El Sacerdote: - Así, pues, ¿los crímenes más grandes no deben inspirarnos ningún
espanto?
El Moribundo: - No he dicho eso. Basta que la ley lo condene y que la cuchilla
de la justicia lo castigue para que nos inspire la aversión o el terror, pero
desde que desdichadamente se haya cometido, hay que saber tomar su partido y no
entregarse a estériles remordimientos. Su efecto es vano, pues no pudo
preservarnos de él; nulo, pues no lo repara. Es absurdo, pues, entregarse a los
remordimientos, y más absurdo aun temer el castigo en el otro mundo si somos
bastante dichosos de haber escapado al castigo de éste. Dios no quiera que vaya
con esto a estimular el crimen, hay que evitarlo tanto como se pueda, pero es
por la razón que es necesario huirle, y no por falsos temores que no consiguen
nada, y cuyo efecto se destruye tan rápido en una alma firme. La razón amigo mío
sí, sólo la razón debe advertirnos que perjudicar a nuestros semejantes no puede
jamás hacernos felices, y nuestro corazón, que contribuir a su felicidad es la
mas grande que la naturaleza nos haya acordado en la tierra. Toda moral humana
Se encierra en esta sola frase: hacer a los demás tan felices como uno mismo
desea serlo, y no causarles nunca un mal que no quisiéramos recibir. Estos son,
amigo mío, estos son los únicos principios que debemos seguir y no hay necesidad
de religión ni de dios para apreciados y admitirlos: Sólo se necesita un buen
corazón. Pero siento que me debilito, predicante, abandona tus prejuicios sé
hombre, sé humano, sin temor y sin esperanza, abandona tus dioses y tus
religiones. Todo esto sólo es bueno para poner cadenas en las manos de los
hombres, y el solo nombre de todos estos horrores ha hecho verter más sangre en
la tierra que todas las otras guerras y plagas juntas. Renuncia a la idea del
otro mundo, no lo hay, pero no renuncies al placer de ser feliz y de hacer la
felicidad en éste.
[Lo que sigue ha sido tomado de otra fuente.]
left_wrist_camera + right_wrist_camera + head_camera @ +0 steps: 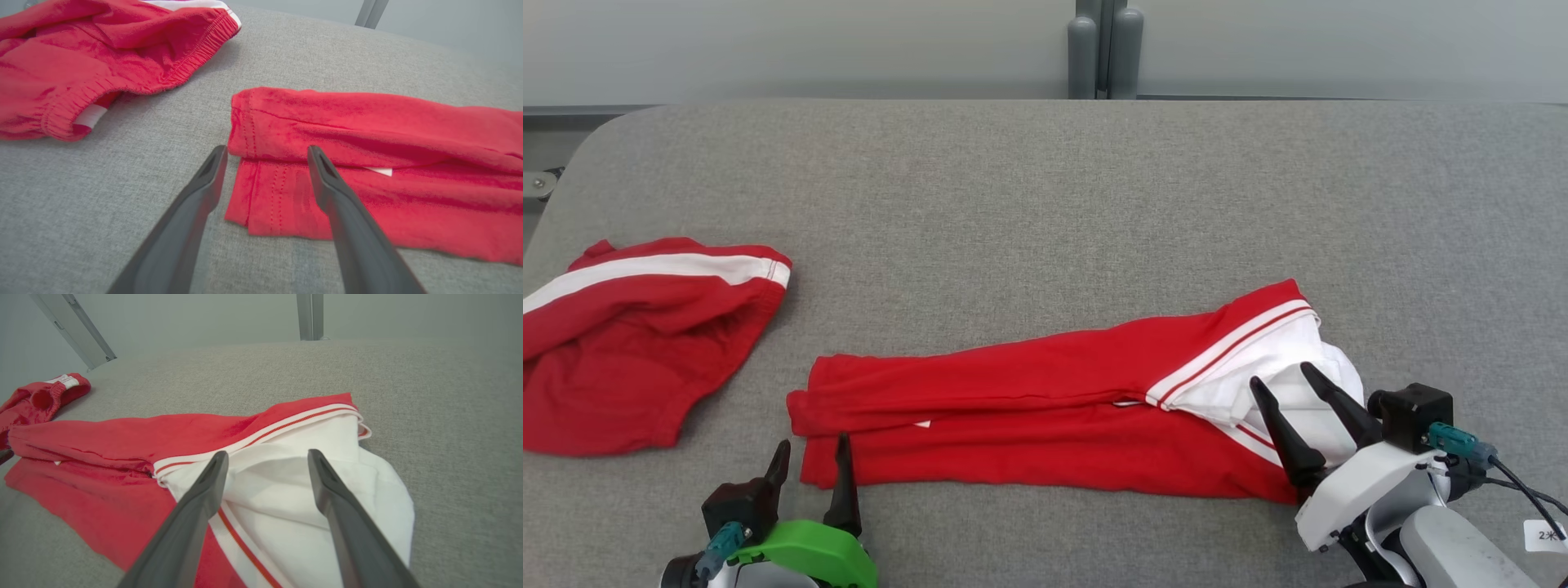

Esta es la única manera que te ofrece la naturaleza rara
duplicar o extender tu existencia. Amigo mío, la voluptuosidad siempre fue el
más querido de mis bienes, le he ofrecido incienso toda mi vida, y quiero
terminarla en sus brazos. Mi fin se aproxima. Seis mujeres más bellas que el día
están en el cuarto vecino, las reservaba para este momento. Toma de ellas tu
parte, trata de olvidar en su seno, a ejemplo mío, todos los vanos sofismas de
la superstición y todo los imbéciles errores de la hipocresía.
NOTA
El moribundo llamó, las mujeres entraron y el predicante se convirtió en sus
brazos en un hombre corrompido par la naturaleza, por no haber sabido explicar
lo que era la naturaleza corrompida.